→ Exercise directions: For the records that follow, please set down exactly the lines between the one holding "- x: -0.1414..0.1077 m" and the one holding "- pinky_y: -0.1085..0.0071", inclusive, and only those.

→ Source data:

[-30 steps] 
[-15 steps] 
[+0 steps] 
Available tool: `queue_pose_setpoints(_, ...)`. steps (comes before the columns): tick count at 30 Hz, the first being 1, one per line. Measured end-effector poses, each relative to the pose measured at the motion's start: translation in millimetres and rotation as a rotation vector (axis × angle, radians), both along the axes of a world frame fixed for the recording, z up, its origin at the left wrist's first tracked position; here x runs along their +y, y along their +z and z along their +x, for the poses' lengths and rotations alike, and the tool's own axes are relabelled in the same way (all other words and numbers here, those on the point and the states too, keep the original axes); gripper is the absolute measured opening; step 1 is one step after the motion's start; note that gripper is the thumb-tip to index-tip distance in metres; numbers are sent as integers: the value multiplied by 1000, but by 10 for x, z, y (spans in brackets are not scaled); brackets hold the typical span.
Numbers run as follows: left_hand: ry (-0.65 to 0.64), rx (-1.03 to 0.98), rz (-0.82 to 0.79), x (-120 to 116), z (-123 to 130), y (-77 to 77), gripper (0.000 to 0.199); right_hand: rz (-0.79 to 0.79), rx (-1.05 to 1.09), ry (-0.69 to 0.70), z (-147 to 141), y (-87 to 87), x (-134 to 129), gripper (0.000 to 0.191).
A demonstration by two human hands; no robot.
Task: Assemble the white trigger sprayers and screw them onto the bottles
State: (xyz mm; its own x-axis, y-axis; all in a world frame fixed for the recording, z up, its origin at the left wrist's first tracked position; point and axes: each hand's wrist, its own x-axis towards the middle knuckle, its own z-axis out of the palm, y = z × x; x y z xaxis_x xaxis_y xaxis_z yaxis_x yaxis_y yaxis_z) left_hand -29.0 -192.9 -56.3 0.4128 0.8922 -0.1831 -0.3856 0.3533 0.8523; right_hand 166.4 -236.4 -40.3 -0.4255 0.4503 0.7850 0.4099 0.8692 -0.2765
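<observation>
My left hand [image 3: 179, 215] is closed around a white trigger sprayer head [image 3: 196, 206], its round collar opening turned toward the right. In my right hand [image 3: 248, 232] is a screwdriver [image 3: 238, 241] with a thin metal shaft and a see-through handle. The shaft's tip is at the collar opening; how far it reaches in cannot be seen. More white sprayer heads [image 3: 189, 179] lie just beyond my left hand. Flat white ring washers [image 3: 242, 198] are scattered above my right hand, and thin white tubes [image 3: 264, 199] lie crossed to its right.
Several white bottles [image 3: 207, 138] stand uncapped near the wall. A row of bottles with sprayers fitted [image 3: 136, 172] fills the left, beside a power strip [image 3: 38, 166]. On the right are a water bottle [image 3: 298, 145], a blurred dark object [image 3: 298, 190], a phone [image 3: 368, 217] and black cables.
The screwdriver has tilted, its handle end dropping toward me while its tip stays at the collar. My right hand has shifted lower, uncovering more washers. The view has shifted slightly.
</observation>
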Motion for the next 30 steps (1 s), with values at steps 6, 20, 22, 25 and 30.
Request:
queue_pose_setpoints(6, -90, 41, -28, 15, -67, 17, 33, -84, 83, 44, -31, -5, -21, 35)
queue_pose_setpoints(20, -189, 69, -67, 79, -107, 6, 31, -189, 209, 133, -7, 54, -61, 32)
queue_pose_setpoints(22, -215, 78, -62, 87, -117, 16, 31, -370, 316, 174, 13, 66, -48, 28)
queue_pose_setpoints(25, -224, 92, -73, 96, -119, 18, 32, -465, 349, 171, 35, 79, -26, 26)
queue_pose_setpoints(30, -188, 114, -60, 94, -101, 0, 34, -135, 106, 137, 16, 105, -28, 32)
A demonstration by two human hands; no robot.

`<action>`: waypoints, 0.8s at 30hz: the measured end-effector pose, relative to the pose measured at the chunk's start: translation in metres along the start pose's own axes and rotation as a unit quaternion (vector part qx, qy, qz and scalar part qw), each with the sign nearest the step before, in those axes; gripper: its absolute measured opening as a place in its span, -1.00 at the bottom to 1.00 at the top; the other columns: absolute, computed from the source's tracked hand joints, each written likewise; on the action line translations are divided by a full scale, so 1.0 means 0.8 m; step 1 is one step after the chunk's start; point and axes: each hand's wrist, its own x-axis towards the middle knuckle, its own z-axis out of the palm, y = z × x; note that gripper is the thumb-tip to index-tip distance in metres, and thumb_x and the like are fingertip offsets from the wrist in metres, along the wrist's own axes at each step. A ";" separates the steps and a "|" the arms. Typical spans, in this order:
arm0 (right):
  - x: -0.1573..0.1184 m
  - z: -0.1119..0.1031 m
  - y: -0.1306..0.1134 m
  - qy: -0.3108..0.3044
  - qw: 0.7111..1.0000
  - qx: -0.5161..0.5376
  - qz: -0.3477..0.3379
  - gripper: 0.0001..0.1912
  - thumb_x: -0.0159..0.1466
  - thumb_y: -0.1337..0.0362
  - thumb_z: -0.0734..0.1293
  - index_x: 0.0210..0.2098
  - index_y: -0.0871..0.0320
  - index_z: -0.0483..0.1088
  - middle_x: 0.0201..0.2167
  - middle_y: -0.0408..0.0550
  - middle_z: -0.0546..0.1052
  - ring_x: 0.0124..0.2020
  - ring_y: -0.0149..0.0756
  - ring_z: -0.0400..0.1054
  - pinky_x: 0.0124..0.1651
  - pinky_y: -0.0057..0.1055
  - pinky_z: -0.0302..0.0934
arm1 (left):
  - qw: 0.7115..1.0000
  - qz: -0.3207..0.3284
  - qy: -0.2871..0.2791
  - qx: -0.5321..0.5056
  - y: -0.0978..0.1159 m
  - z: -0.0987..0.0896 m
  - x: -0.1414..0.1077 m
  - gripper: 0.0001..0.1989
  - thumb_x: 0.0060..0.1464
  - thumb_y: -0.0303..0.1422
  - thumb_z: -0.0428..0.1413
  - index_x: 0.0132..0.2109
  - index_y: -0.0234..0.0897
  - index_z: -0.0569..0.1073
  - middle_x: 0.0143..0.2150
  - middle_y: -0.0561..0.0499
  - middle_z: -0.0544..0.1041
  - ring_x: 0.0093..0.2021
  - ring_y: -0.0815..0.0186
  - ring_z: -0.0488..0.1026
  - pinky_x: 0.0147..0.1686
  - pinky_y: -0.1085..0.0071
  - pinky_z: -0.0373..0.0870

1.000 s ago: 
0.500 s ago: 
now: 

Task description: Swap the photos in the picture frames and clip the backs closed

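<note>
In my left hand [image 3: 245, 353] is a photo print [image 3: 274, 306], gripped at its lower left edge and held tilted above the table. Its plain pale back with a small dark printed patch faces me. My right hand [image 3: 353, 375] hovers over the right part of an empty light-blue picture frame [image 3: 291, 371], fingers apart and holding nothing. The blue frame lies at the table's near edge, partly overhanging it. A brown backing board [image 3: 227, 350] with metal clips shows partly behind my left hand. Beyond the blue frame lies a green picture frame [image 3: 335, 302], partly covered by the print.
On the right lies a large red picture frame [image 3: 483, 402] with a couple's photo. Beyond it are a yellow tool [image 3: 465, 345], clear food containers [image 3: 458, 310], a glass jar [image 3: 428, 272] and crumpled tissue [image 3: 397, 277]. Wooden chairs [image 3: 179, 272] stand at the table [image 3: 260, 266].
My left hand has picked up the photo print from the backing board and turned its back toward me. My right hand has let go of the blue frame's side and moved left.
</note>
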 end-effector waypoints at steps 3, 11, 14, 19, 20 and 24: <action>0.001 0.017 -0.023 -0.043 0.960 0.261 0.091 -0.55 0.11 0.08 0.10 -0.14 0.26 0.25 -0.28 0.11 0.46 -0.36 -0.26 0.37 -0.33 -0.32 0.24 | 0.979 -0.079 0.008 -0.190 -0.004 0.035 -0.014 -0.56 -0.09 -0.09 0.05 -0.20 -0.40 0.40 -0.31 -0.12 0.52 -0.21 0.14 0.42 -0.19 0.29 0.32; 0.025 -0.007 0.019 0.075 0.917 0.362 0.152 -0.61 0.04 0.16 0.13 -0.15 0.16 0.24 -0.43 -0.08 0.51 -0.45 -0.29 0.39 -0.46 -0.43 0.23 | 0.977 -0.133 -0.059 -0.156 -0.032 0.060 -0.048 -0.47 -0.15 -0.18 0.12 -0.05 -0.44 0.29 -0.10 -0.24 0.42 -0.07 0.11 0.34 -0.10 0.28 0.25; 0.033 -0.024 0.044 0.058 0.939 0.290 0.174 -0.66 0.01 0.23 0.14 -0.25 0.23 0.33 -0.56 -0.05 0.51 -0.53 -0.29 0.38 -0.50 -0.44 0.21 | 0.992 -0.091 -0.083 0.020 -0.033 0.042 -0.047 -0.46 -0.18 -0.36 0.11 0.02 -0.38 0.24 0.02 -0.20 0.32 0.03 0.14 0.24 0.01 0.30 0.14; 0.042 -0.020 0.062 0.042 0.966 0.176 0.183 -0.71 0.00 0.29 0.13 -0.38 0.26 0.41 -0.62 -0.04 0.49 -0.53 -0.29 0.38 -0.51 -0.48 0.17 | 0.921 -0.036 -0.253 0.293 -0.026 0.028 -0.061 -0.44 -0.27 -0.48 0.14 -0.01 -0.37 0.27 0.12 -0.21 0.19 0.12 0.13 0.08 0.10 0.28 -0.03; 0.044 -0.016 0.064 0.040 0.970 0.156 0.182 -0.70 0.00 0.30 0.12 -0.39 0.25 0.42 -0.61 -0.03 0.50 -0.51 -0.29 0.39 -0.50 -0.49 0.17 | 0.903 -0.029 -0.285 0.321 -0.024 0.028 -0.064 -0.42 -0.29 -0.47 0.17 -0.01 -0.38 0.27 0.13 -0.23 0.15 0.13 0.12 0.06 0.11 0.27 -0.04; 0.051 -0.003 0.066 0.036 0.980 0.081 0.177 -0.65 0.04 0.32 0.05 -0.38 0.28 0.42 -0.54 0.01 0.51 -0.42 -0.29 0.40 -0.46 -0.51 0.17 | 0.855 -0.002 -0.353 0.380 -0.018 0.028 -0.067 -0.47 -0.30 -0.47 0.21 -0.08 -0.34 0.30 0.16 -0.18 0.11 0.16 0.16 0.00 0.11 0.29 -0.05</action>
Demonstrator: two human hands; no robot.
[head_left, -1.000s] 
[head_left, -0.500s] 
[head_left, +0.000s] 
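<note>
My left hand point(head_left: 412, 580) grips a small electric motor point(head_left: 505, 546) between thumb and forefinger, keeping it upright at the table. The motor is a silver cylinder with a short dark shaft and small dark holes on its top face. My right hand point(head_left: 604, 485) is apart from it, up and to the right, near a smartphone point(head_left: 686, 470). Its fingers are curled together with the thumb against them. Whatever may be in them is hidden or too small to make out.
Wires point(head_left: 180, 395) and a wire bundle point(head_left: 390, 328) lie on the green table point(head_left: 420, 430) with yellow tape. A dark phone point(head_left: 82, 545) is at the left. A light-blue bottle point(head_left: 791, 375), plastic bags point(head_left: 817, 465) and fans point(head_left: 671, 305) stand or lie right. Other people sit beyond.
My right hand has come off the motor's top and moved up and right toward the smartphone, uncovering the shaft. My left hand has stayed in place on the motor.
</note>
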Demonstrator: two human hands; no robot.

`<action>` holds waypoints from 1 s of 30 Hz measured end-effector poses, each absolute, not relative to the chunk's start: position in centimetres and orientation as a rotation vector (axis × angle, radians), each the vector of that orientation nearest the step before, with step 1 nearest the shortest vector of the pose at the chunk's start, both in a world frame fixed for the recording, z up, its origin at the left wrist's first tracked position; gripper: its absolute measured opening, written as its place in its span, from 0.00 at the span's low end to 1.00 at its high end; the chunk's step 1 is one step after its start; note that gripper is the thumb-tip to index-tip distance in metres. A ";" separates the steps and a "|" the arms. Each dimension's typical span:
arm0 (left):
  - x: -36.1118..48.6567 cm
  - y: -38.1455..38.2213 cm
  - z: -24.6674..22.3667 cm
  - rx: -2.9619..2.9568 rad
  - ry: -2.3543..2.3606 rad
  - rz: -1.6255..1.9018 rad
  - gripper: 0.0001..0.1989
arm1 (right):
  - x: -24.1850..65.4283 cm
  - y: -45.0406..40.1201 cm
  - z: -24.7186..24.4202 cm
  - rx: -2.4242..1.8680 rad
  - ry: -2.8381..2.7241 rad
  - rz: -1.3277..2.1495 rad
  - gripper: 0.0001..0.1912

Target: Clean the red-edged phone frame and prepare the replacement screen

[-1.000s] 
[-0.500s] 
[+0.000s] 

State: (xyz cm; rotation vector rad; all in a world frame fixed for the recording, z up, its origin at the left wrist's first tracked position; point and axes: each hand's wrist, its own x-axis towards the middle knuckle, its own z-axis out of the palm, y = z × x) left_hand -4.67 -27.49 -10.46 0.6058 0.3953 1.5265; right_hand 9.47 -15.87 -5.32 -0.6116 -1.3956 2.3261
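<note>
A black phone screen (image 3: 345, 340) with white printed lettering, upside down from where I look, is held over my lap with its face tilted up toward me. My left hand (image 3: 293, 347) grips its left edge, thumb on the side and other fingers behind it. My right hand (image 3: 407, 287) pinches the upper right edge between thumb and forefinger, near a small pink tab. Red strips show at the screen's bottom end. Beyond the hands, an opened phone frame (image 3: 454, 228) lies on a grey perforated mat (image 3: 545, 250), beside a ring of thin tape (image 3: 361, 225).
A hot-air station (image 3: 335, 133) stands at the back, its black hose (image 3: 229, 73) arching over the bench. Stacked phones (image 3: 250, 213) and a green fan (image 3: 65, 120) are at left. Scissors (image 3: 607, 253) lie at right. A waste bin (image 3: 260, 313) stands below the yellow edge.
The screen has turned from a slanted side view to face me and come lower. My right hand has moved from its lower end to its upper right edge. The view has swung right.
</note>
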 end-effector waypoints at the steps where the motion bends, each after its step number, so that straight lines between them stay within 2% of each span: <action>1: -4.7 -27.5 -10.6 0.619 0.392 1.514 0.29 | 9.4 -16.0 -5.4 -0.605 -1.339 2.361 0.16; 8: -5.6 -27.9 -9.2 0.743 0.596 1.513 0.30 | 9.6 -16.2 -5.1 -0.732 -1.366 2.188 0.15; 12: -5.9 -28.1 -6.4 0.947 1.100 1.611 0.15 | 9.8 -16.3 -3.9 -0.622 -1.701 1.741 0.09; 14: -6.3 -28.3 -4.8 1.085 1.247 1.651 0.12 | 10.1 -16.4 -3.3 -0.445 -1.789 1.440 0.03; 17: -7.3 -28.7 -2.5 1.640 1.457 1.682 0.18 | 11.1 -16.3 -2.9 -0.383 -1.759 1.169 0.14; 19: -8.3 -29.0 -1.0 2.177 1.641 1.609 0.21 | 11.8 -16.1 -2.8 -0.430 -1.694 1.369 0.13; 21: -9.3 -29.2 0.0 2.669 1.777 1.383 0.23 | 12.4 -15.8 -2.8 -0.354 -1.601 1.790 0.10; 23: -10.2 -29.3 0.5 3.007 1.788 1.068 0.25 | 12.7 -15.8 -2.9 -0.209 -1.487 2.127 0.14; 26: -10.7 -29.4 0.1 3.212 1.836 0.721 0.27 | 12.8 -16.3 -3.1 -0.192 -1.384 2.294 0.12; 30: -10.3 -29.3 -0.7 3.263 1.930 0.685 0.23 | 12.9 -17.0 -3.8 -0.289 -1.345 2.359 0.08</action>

→ Solution for this problem:
  - x: -0.1414..0.1077 m
  - gripper: 0.0001..0.1989
  - thumb_x: 0.0060..0.1464
  - thumb_y: -0.0303..0.1422
  - thumb_z: -0.0428..0.1413
  - index_x: 0.0132..0.2109
  - index_y: -0.0234..0.0897
  - index_z: -0.0569..0.1073
  - middle_x: 0.0143..0.2150
  - middle_y: -0.0561..0.0499
  - middle_z: -0.0544..0.1041
  - ring_x: 0.0093..0.2021
  - ring_y: -0.0815..0.0186
  - ring_z: -0.0488..0.1026
  - pinky_x: 0.0147..0.1686
  - pinky_y: -0.1085..0.0071

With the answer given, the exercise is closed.